There is a saying that when life give you lemons, make lemonade. It might sound trite and naive but it does have a bit of truth. Make no bones about it, life can be tough and if we are breathing there will be some days with a lot of lemons. In my mind if life were a mental disorder it would have the characteristics of being bi-polar. Unfortunately life cannot take a pill and cure its ups and downs. In my thoughts life is a gift and many days are spent drinking that lemonade but we all know with life there comes loss, sadness, pain and despair. We lose those that we love, we lose our vitality and we lose our own lives. There is not one of us that will not need that recipe for lemonade. I marvel at the human spirit and its resilience. I see people who have surmounted incredible difficulties crossed the abyss and come back even stronger. I sometimes wonder what makes resilience and how adversity changes us and those around us.

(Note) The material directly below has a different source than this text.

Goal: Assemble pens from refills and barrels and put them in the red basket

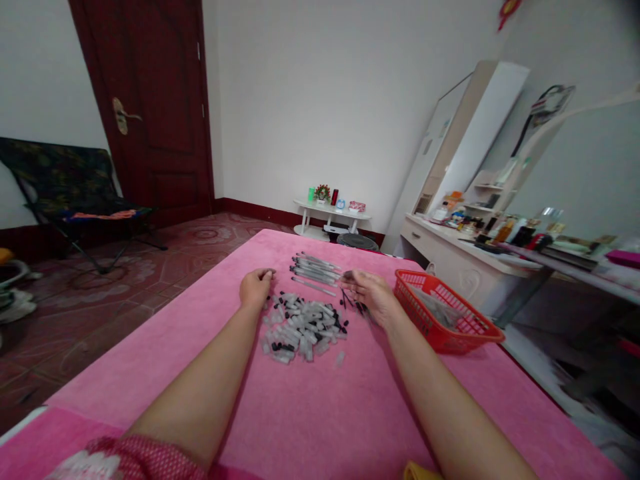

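Note:
My left hand (255,287) is closed in a pinch at the left of the cap pile, with something small and dark at its fingertips that I cannot make out. On the right, my right hand (371,293) has its fingers curled together, and what they grip is blurred. Thin dark-tipped sticks (356,305) show just below that hand; whether they are held or lie on the cloth is unclear. Between the hands lies a row of clear pens (315,270), dark ends to the left. Nearer to me is a loose pile of clear and black pen caps (305,328).
A red plastic basket (453,343) with clear-wrapped contents stands at the right on the pink cloth (320,413). One stray clear cap (341,359) lies right of the pile. Something yellow (419,471) shows at the near edge. A cluttered dressing table (450,257) stands beyond.

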Motion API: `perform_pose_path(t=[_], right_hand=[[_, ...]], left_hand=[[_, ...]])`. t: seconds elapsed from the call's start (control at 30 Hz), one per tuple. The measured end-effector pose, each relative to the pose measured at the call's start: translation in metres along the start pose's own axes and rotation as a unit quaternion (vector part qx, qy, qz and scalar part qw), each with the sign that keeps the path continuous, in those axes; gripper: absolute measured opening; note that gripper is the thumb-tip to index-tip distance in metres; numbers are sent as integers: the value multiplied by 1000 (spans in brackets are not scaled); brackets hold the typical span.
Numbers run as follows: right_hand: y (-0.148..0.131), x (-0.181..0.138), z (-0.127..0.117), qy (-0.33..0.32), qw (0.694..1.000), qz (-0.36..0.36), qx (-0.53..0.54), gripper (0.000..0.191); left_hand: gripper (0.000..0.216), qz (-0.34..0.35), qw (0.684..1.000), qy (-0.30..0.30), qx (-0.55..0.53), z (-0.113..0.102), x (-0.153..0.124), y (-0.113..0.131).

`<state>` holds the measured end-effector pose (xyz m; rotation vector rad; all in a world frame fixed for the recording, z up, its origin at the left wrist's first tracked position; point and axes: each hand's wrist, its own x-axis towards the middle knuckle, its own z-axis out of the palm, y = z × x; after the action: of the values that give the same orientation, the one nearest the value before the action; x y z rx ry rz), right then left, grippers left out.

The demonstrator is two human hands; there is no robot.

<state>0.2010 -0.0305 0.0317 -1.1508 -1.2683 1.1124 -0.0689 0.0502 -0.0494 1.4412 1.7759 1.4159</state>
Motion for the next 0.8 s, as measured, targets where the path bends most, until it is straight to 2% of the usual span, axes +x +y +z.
perform_pose_path(t=[0.03, 0.1, 0.17, 0.33, 0.43, 0.5, 0.57, 0.67, 0.73, 0.8], right_hand=[[9, 7, 10, 6, 994, -20, -105, 35], [23, 21, 28, 21, 942, -48, -331, 26], [31, 33, 39, 35, 892, -52, -448, 24], [36, 46, 52, 62, 837, -26, -544, 21], [35, 45, 57, 68, 823, -14, -564, 16], [32, 43, 58, 75, 825, -12, -559, 13], [27, 40, 57, 77, 842, -11, -533, 10], [20, 31, 56, 63, 894, 1, -444, 16], [17, 23, 57, 51, 922, 10, -384, 21], [17, 14, 60, 46, 960, 17, -276, 22]], left_hand=[[27, 1, 1000, 0, 4, 0, 0, 0], [26, 1, 1000, 0, 8, 0, 1, 0], [25, 1, 1000, -2, 11, 1, 2, 0], [26, 1, 1000, -11, 15, 1, 2, -1], [26, 6, 1000, -12, 16, 2, 3, -1], [26, 8, 1000, -13, 16, 2, 4, -2], [26, 8, 1000, -13, 14, 2, 4, -3], [26, 28, 1000, 3, -4, 3, 2, 1], [26, 74, 996, 18, -41, 5, -1, 9], [26, 124, 987, 13, -101, 8, -5, 21]])
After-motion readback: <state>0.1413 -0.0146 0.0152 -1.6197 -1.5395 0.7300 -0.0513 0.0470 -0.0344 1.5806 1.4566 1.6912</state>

Eight years ago I was diagnosed with a rare and deadly form of cancer. There were a few lemons in that bag and I just did not know how to make lemonade. I lived in fear of the outcome. I also lived on the internet which can add a lot of fuel to the fire of fear. Every 3 months at followup time there it was, my own private panic attack. I was one of few surviving and oh how I searched for others. I wanted company and the reassurance that all would be well. Sometimes there just is not a map and we have to be willing to take one step at a time and peer into the abyss. Cancer is a strange entity. It not only messes with your body but it messes with your mind and sense of well being. It also has a strange effect on those we hold close.
Fear comes in many colors and friends may disappear along our journey through the abyss. Many fear another’s pain and grief and cannot or will not be a personal witness. When we are going thru our personal hells we come to know our true friends, what is important and how much sugar to add to our lemonade. If we are lucky, we eventually find a place for our sore spots. They become a part of us but do not define us. One day my sore spots will heal and I too will have come to the other side.